PROVIDED DATA

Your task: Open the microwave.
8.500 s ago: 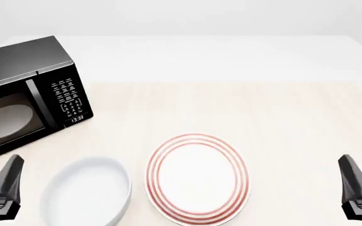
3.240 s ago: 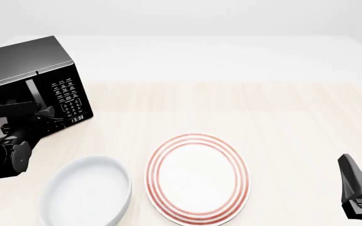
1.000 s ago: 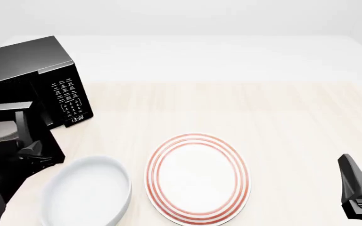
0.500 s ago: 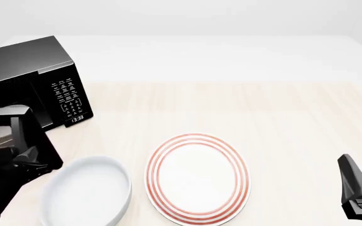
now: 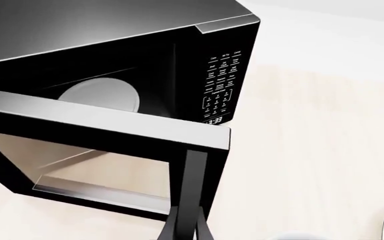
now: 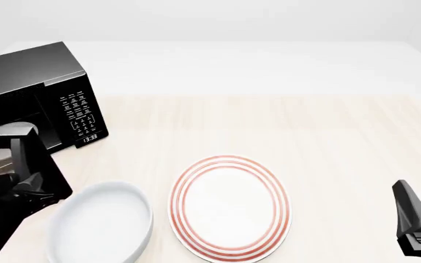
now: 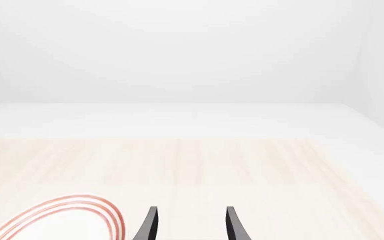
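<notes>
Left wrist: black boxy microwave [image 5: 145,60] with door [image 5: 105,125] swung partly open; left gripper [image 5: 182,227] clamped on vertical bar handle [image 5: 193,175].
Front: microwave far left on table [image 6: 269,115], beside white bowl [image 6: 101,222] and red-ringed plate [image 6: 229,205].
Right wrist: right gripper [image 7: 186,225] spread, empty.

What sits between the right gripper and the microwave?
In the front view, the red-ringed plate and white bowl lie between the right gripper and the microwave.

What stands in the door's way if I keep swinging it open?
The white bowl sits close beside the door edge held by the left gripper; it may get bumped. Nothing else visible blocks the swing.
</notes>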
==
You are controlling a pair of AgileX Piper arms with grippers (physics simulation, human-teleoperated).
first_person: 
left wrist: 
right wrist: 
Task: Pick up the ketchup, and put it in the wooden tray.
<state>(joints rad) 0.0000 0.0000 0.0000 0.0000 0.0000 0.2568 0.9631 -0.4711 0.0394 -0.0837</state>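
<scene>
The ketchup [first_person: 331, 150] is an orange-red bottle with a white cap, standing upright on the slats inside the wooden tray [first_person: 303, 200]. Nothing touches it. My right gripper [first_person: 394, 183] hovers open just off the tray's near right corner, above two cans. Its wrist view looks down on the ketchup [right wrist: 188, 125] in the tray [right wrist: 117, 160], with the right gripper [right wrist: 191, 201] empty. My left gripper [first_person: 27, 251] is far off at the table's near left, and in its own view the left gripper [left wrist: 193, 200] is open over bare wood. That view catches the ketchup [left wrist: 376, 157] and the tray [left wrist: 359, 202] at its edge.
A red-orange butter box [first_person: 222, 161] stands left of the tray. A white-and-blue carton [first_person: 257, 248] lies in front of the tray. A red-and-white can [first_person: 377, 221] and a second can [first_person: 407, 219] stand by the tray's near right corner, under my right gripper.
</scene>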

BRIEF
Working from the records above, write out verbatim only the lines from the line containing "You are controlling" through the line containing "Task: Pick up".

TASK RESPONSE
You are controlling a pair of AgileX Piper arms with grippers (physics simulation, human-teleoperated).
first_person: 
left wrist: 
right wrist: 
Task: Pick up the ketchup, and put it in the wooden tray.

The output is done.